# sad chickens



## pigeonmama (Jan 9, 2005)

chicken sized gum rubber boots.
Lady whose dad belongs to same poultry group I belong to asked help in identifying breed of chicken she needed to rehome for her elderly dad. unsure if birds were araucanas or americanas. Birds were at her sister's house, so I went to id birds, which happened to be bantam americanas, supposed to be white, but were so covered in mud, and standing belly deep in very wet mud. I asked this gal if she would like pen cleaned, but she said no, didn't have clean bedding, and wasn't going to buy any. These birds had to go, and that was it !!!
I came home, feeling bad, feeling guilty. Now, I have to admit, my loft and chicken barn only get stripped once a week, and get fresh bedding at that time, but the bedding get picked and fluffed daily. My birds get food/water twice a day. The little americanas had old rusty tin cans for dishes, and they were empty.
Guess where the little chickens are now? Bet you can guess. I can hardly wait for warm weather so I can bathe these kids. I'll take pictures of them and of Baby Beep when I can get my camera away from Kelly, so I can share with you.
Still rainy and cold up here. It's been 50's to low 60's for so long. People who raise strawberries where you can pick your own have lost so much. Farmers aren't able to cut/bale hay. Going to be tough for people who depend on these crops for income, and, boy, am I glad I no longer have horses. Hay is going to be mucho expensive.
Daryl


----------



## pigeonmama (Jan 9, 2005)

Forgot to update on my little rescued non flying homer.
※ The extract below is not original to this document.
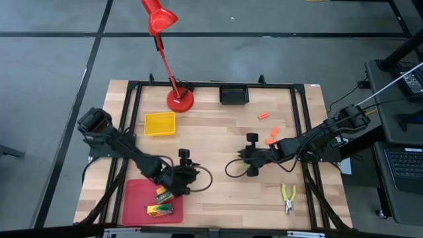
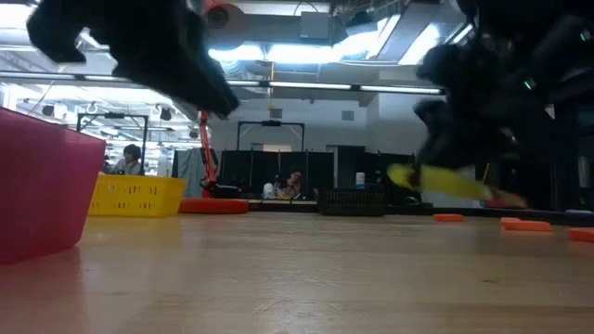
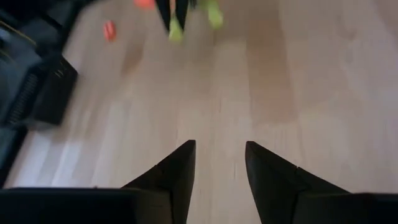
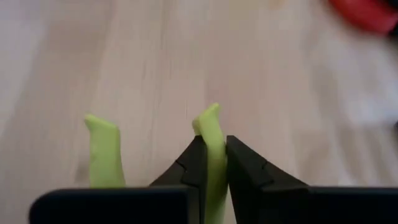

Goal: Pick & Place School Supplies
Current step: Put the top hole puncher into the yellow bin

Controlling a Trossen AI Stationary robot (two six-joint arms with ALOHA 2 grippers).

Have an idea it's a little hen, and, boy, is that right wing stiff and frozen in place. I was hoping that with a little gentle range of motion, she'd be able to fly a little. There is no way. poor little kid
Daryl


----------



## Lovebirds (Sep 6, 2002)

pigeonmama said:


> chicken sized gum rubber boots.
> Lady whose dad belongs to same poultry group I belong to asked help in identifying breed of chicken she needed to rehome for her elderly dad. unsure if birds were araucanas or americanas. Birds were at her sister's house, so I went to id birds, which happened to be bantam americanas, supposed to be white, but were so covered in mud, and standing belly deep in very wet mud. I asked this gal if she would like pen cleaned, but she said no, didn't have clean bedding, and wasn't going to buy any. These birds had to go, and that was it !!!
> I came home, feeling bad, feeling guilty. Now, I have to admit, my loft and chicken barn only get stripped once a week, and get fresh bedding at that time, but the bedding get picked and fluffed daily. My birds get food/water twice a day. The little americanas had old rusty tin cans for dishes, and they were empty.
> Guess where the little chickens are now? Bet you can guess. I can hardly wait for warm weather so I can bathe these kids. I'll take pictures of them and of Baby Beep when I can get my camera away from Kelly, so I can share with you.
> ...



That's so sad. I'm glad they are with you.


----------



## MaryOfExeter (Sep 30, 2007)

Glad to hear you rescued the chickens from their mudd hole  I bet they'll be much happier where they can be clean! Are they real Ameraucanas, or Easter Eggers?


----------



## pigeonmama (Jan 9, 2005)

real bantam anericanas, and I think once cleaned up, show quality. They got sprayed for external parasites and wormed. When they hit that dry bedding, what a fluff/dusting session we had, all 4 birds. The shavings were just aflying, looked like snow storm. Even to little roo is good natured, hard to believe.


----------



## Skyeking (Jan 17, 2003)

I'm SO glad this story has such a happy ending. 

Thank you for rescuing them Daryl.

I can sure picture their celebrating their new home and kicking up the dust/bedding!


----------



## Reti (Jul 20, 2003)

Poor little darlings. I am so glad they have a nice clean home now with plenty of food and water.

Reti


----------